Each company offers a unique set of challenges in terms of what its owner’s goals and objectives are when considering an acquisition. It’s crucial to have paperwork, the financial documents and contracts, neatly organized in order to determine the value of a company and the long-term viability of contracts.
Ideally, those documents should be reviewed and audited before moving forward. Biddle says acquisitions put a lot of stress on all parties involved. “People wonder, will they keep their jobs? Will they start wearing more hats? It impacts a lot of dynamics — particularly for the company being acquired,” he says.
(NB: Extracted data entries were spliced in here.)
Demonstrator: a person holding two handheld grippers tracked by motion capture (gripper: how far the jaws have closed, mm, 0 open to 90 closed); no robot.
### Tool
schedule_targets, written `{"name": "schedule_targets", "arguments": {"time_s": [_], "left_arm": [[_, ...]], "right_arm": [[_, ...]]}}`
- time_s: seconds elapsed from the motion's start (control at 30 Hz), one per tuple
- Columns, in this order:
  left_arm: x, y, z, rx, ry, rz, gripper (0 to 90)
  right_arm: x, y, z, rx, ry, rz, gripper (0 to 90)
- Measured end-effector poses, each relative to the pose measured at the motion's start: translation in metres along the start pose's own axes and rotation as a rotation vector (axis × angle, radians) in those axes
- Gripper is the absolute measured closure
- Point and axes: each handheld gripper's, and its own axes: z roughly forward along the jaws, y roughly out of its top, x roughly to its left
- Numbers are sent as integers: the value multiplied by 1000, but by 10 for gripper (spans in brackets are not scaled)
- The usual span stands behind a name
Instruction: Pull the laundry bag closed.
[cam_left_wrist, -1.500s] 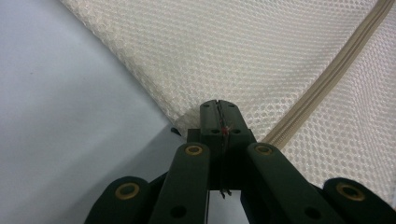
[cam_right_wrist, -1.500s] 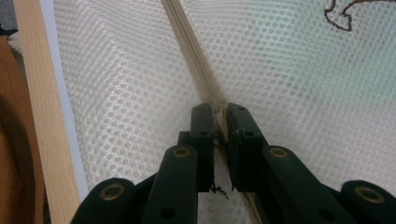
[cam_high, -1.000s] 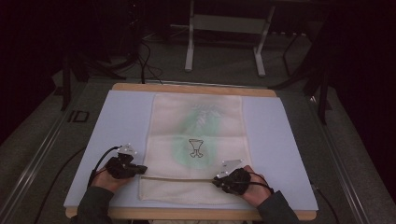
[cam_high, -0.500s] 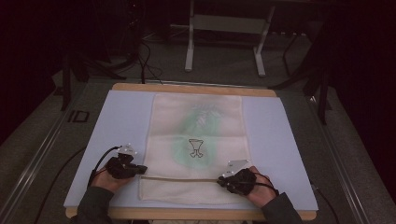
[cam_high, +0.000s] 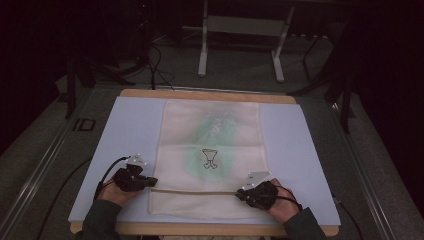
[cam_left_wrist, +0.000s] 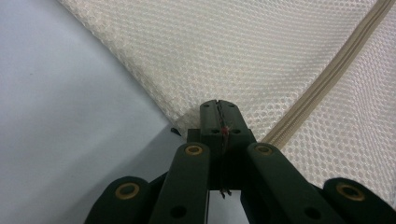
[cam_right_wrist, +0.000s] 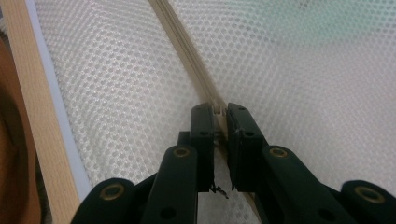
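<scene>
A: Nearest me?
B: My left gripper (cam_high: 148, 182) at seven o'clock pinches the mesh bag's (cam_high: 212, 135) edge; my right gripper (cam_high: 241, 193) at five clamps its zipper pull (cam_right_wrist: 217, 110).
A: Beyond?
B: The bag runs toward twelve on the white mat (cam_high: 125, 130).

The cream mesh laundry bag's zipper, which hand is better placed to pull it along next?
The right gripper: its fingers pinch the small zipper pull on the tan zipper. The left gripper clamps the cream mesh laundry bag at its edge.

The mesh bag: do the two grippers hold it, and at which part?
The left gripper pinches the mesh bag at its left edge beside the zipper. The right gripper grips the zipper's slider.
</scene>
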Motion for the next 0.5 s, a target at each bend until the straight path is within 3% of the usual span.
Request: {"name": "schedule_targets", "arguments": {"time_s": [0.5], "left_arm": [[0,0,0,2,3,1,900]], "right_arm": [[-5,-11,-9,0,-11,22,822]]}}
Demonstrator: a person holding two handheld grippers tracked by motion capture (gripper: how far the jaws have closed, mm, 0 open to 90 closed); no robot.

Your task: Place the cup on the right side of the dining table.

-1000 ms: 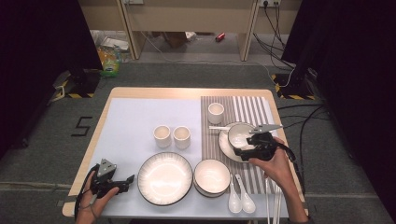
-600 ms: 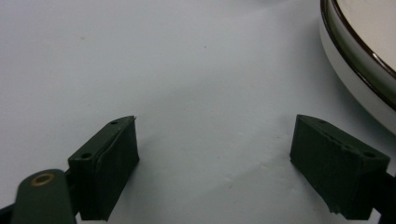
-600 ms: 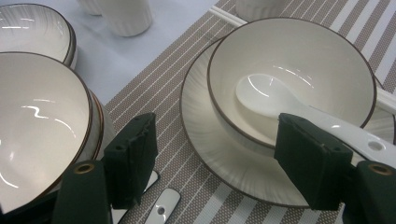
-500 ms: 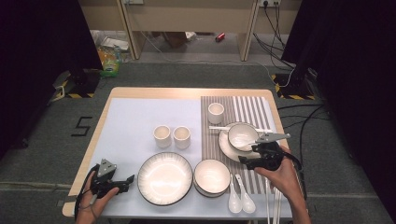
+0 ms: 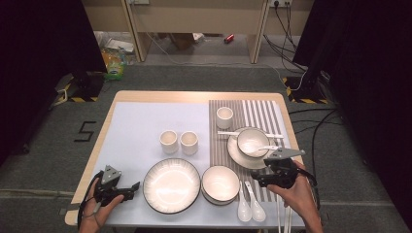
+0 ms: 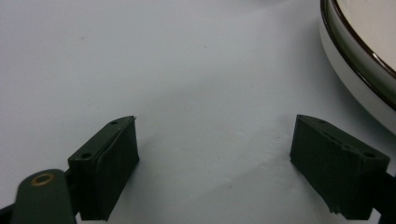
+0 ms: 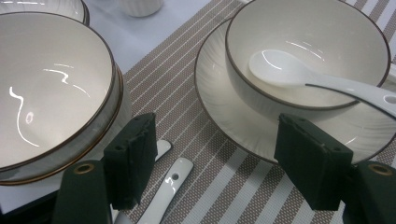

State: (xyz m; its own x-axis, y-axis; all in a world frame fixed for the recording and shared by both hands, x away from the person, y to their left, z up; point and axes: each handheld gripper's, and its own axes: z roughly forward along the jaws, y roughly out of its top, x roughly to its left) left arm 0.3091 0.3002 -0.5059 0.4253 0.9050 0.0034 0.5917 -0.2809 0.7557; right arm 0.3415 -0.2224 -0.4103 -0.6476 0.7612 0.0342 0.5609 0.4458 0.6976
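The right gripper (image 5: 265,178) stands wide open and empty, hovering over the striped placemat (image 5: 252,114) just beside the saucer (image 5: 233,153), which carries a bowl (image 5: 252,141) with a spoon (image 5: 265,148) in it. The left gripper (image 5: 127,191) rests open on the white mat (image 5: 145,121). Counted: one large plate (image 5: 171,184), two bowls, three cups, three spoons. Since a second ago, the right gripper has drawn back from the bowl toward the person.
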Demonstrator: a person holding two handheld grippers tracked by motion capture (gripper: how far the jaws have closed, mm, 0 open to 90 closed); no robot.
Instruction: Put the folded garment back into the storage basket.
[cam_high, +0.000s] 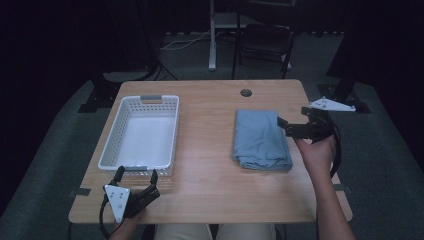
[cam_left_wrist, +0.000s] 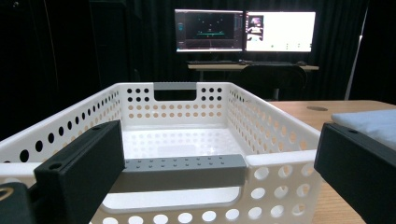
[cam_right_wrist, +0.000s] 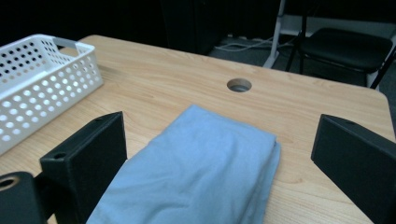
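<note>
left hand-held gripper (cam_high: 136, 175): at the near left corner of the table (cam_high: 210, 200), jaws spread wide and holding nothing; it faces the near short wall of the basket, just short of it.

white perforated basket (cam_high: 165, 131): directly ahead of the left hand-held gripper, empty, long axis running away from the person; in the left gripper view its grey near handle (cam_left_wrist: 184, 170) sits between the jaws, not yet clasped.

right hand-held gripper (cam_high: 286, 126): at the right side of the table, jaws apart and empty, pointing left across the table, with one jaw at the right edge of the cloth.

folded blue-grey cloth (cam_high: 261, 139): lies flat on the table right of centre, well apart from the basket, long axis near to far; in the right gripper view the cloth (cam_right_wrist: 201, 172) spreads between and below the open jaws.

nearer hand: the right one, by my judgement; the cloth lies just to its left, so a short reach leftward and down should meet the right edge.

cable hole (cam_high: 245, 92): beyond the cloth, near the far edge.
</note>
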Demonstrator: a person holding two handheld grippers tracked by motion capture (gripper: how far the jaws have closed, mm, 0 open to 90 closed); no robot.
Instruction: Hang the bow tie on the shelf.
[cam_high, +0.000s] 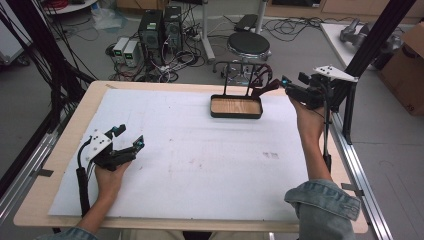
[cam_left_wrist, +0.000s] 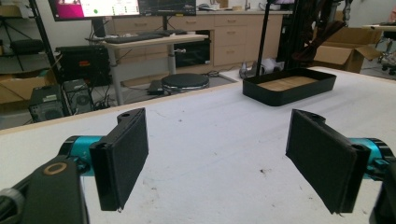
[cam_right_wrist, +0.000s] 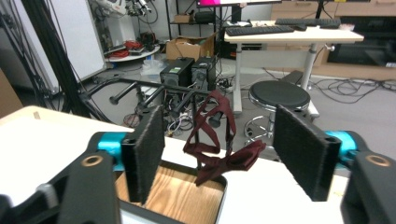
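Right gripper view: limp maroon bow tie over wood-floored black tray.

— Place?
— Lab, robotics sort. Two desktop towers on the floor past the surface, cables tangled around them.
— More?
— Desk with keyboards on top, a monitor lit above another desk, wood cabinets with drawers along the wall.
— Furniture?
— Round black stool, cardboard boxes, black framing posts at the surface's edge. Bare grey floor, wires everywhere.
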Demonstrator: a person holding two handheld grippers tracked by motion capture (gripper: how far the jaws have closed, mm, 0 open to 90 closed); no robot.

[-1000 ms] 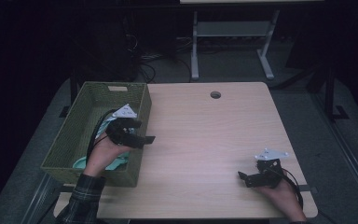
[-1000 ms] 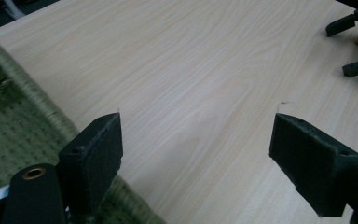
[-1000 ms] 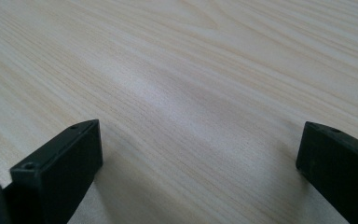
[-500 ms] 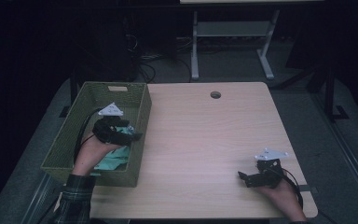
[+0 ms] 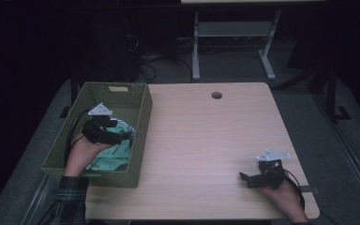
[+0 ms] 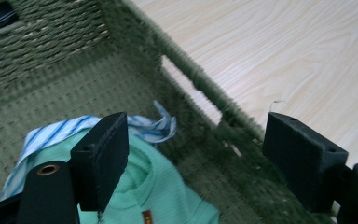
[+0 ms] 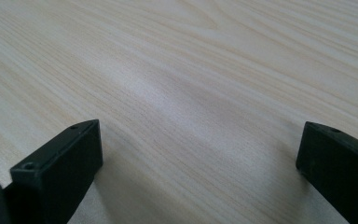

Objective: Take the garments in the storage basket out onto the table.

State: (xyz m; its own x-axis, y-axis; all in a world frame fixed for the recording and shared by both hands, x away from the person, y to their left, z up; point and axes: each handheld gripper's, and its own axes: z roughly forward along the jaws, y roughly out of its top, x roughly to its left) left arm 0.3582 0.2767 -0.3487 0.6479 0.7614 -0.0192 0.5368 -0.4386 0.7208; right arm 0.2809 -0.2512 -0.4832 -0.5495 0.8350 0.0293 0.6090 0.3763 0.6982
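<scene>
Holding my left gripper (image 5: 122, 136) over the green woven basket (image 5: 140, 122) at the table's (image 5: 206, 140) left edge, jaws wide w/ nothing between them, though they've just been closing a bit. Below them lies a mint-green garment (image 6: 168, 196) w/ a blue-striped white cloth (image 6: 65, 130) beside it, both on the basket floor near its right wall. My right gripper (image 5: 246, 178) rests near the table's front right corner, jaws spread wide, empty, over bare wood.
</scene>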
“One acquisition I was a part of became bumpy and was bumpy for quite a while in large part because things were not made clear enough on the front end,” says Biddle. “Lack of communication and lack of documentation, those things lead to a bumpy road.”
The acquired company should also be prepared to offer a concise narrative, over viewing the company and its values, according to Fall. That means articulating its mission statement, goals, financial projections, head count, how long people have been with you, what their expertise is. “We put together a 100-day plan that covers everything from finance to IT, to HR, to operations, to sales and marketing – all those things – and we assign teams to them.
Typically that team will include members of both the acquiring company and the target company,” says fall. When acquisitions happen, it isn’t only the two parties involved that take notice. According to Biddle, other ISOs are likely to be looking at the amount of money changing hands, and also asking themselves how it will impact them and the ability to compete. “It depends on who you are and where you’re at, but it can make you extremely uncomfortable,” he said.